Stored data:
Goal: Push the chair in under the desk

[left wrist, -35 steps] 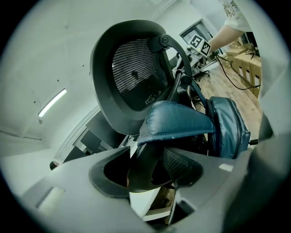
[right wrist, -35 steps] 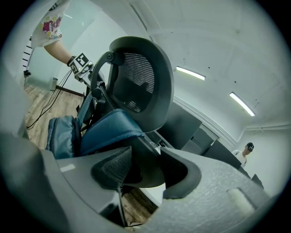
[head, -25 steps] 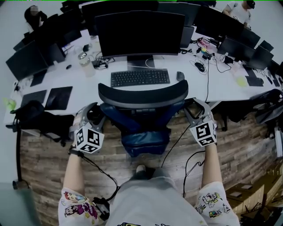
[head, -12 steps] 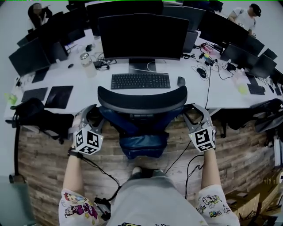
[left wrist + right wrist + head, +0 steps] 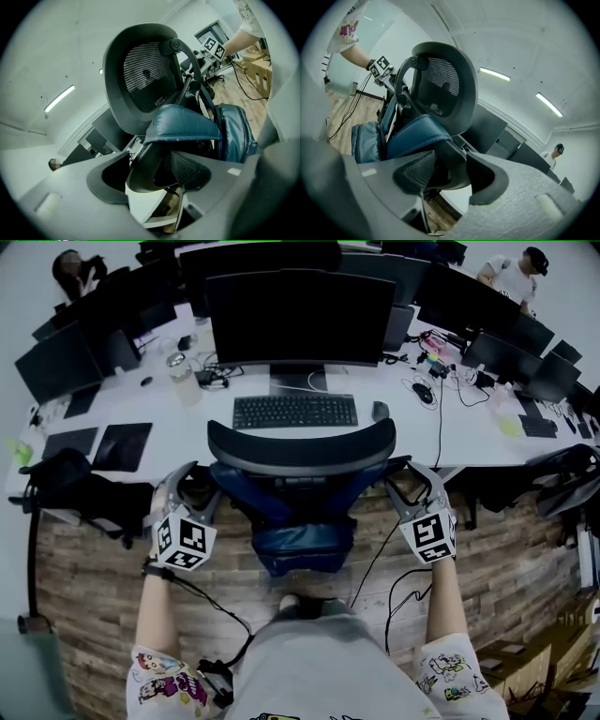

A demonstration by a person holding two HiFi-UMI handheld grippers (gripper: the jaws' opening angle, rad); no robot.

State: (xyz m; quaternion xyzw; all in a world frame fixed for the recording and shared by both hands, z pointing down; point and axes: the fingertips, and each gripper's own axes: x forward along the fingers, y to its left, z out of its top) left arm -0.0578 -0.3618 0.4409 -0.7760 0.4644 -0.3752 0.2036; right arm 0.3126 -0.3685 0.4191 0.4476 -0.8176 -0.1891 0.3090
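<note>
Standing behind the chair (image 5: 300,451), you're holding L gripper (image 5: 195,482) and R gripper (image 5: 412,479) round its armrests (image 5: 150,176), fingers (image 5: 415,176) just spreading on both w/ an armrest btwn each pair. Chair's sitting at the tabletop (image 5: 459,423) edge, by the keyboard (image 5: 295,411).

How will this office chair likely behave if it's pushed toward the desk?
The chair would probably roll or slide easily over the smooth wood floor, though its base is hidden. The blue bag hanging off its back likely adds rearward weight and may swing. The mesh headrest probably flexes if pushed high.
</note>
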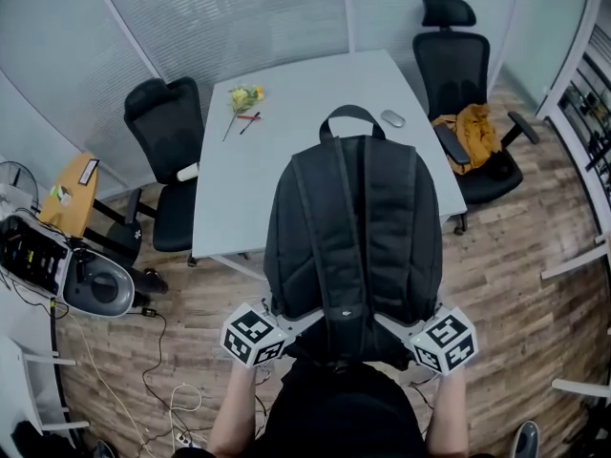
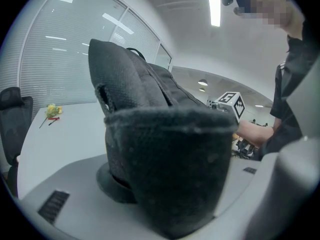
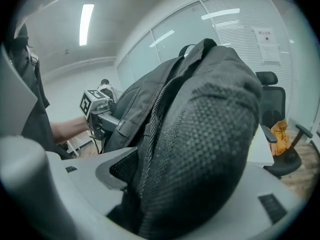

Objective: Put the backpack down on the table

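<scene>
A black backpack point(image 1: 355, 227) hangs in the air in front of me, straps facing me, its top handle toward the white table point(image 1: 286, 151). Its lower left corner is clamped in my left gripper point(image 1: 277, 324), where the padded fabric point(image 2: 165, 169) fills the space between the jaws. My right gripper point(image 1: 412, 327) is shut on the lower right corner, mesh padding point(image 3: 200, 164) bulging between its jaws. The pack is above the table's near edge and the floor; whether it touches the table is hidden.
On the table lie a yellow flower point(image 1: 243, 97) with a red pen at the far left and a grey mouse point(image 1: 392, 118) at the far right. Black office chairs stand at the left point(image 1: 167, 151) and right point(image 1: 463, 84), the right one holding orange cloth. Cables trail on the wooden floor.
</scene>
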Available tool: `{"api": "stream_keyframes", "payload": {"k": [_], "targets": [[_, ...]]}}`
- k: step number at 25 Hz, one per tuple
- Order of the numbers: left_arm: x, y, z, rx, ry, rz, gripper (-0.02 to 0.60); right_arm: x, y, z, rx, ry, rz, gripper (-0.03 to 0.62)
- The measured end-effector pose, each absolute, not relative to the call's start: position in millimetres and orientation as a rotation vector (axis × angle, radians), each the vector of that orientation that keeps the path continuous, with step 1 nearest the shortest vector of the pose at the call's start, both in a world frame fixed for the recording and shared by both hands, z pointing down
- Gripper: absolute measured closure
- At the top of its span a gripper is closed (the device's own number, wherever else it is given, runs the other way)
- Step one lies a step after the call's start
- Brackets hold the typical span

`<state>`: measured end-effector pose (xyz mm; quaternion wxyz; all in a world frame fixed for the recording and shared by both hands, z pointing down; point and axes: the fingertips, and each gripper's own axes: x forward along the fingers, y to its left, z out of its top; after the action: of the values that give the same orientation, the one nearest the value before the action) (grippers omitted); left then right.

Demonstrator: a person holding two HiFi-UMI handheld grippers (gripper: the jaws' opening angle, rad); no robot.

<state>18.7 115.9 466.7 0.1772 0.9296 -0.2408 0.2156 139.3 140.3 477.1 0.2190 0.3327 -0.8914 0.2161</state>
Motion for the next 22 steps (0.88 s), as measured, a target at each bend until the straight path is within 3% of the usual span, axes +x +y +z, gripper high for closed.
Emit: {"api": "stream_keyframes", "payload": {"k": [22], "targets": [[-13, -55, 476, 2.586, -0.513, 0.551, 0.342, 106, -13, 483, 1.026, -2.337, 0.705, 0.287]]}}
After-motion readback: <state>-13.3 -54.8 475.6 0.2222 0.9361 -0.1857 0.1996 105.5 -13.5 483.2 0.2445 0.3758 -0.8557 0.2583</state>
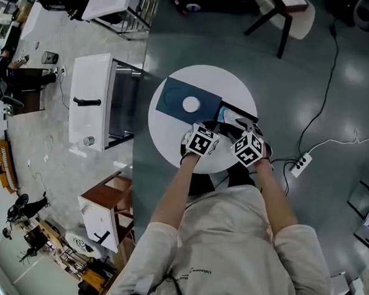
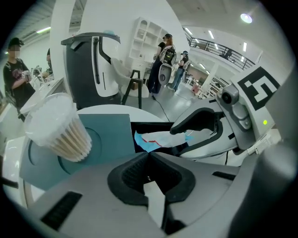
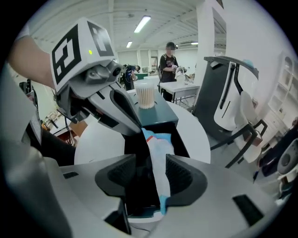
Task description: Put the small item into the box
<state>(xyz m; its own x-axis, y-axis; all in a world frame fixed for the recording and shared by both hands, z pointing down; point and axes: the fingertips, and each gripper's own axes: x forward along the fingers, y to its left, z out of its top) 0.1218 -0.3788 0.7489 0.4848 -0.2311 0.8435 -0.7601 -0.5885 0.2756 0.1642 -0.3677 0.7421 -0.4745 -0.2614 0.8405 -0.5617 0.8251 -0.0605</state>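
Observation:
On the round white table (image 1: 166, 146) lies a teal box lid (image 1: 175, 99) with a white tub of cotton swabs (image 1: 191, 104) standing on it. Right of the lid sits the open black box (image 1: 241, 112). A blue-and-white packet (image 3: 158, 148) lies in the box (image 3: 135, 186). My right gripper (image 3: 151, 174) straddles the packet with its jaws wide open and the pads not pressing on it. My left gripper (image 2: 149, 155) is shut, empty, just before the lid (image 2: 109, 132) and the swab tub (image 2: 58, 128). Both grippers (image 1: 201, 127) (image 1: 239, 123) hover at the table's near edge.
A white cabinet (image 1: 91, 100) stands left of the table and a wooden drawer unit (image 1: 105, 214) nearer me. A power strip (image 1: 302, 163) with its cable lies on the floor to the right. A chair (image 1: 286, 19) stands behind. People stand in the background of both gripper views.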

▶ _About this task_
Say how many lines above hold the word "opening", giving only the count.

▶ _Exercise result_
2